MORIN DE FONFAY, JEAN-BAPTISTE (habituellement désigné sous le nom de Morin), officier colonial, né vers 1717 à Louisbourg, île Royale (île du Cap-Breton), fils aîné de Claude Morin et de Madeleine Lamouraux-Rochefort, il vivait encore en 1793.

En 1696, Claude Morin, de Chinon, en France, émigra à Plaisance (Placentia. Terre-Neuve), puis, en 1713, déménagea à l’île Royale. Son fils Jean-Baptiste entra au service du commissaire ordonnateur de Louisbourg en 1737, et il servit à titre de commis, sous les ordres d’André Carrerot*, jusqu’à la chute de la forteresse, en 1745. Jean-Baptiste Morin fut alors employé par l’administration du port de Rochefort (France), sauf pendant un intervalle de sept mois, au cours duquel il s’embarqua pour le Canada avec la désastreuse expédition du duc d’Anville [La Rochefoucauld*]. Pendant son exil en France, Morin épousa Marie-Charlotte Boschet de Saint-Martin, fille d’un commerçant de Louisbourg.
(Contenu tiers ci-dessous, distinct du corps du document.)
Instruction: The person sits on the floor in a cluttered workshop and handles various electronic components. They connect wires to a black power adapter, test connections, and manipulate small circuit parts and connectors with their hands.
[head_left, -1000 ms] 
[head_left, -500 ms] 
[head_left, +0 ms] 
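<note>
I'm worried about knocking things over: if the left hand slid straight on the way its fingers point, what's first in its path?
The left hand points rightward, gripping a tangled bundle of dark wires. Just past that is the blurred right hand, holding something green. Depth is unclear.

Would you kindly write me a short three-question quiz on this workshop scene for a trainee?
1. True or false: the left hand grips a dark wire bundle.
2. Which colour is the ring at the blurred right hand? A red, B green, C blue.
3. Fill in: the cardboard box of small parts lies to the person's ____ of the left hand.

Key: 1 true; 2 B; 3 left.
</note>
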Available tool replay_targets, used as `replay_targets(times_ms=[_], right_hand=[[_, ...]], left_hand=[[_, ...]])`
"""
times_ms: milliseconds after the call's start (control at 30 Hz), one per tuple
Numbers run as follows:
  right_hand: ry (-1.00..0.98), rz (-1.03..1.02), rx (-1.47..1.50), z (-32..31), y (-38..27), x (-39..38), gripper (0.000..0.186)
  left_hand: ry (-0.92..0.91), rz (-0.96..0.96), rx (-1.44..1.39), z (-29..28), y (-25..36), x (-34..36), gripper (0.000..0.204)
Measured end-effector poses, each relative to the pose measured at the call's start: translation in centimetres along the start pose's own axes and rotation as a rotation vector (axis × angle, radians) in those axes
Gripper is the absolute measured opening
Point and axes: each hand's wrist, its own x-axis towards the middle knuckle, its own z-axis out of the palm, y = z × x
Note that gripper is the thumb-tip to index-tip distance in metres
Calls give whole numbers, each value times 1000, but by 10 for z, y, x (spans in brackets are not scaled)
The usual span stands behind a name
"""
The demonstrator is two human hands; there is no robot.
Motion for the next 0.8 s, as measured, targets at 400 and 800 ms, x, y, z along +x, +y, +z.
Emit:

À son retour à Louisbourg, en 1749, Morin fut nommé notaire royal et greffier du Conseil supérieur ; il conserva ce dernier poste jusqu’en 1753. Il était aussi employé dans les bureaux du commissaire ordonnateur, Jacques Prevost de La Croix. Quand, en 1752, Prevost révoqua le garde-magasin Pierre-Jérôme Lartigue, Morin lui succéda, sous réserve de l’approbation du ministre. L’année suivante, Séguin, le contrôleur, allié de Lartigue, contesta la nomination de Morin, affirmant que celui-ci et son frère Antoine étaient de connivence pour vendre au gouvernement les marchandises de leurs amis. Les Morin fournirent quelques approvisionnements, entre 1737 et 1757, mais il est difficile de dire si leurs méthodes furent plus malhonnêtes que celles de tout autre. Le ministre ordonna que l’on destituât Morin de son poste ; Prevost se porta à sa défense, et l’intendant Bigot intervint en sa faveur. Morin, apparemment, répondit victorieusement aux accusations, puisqu’il se maintint à son poste, bien qu’il ne l’obtînt jamais à titre permanent.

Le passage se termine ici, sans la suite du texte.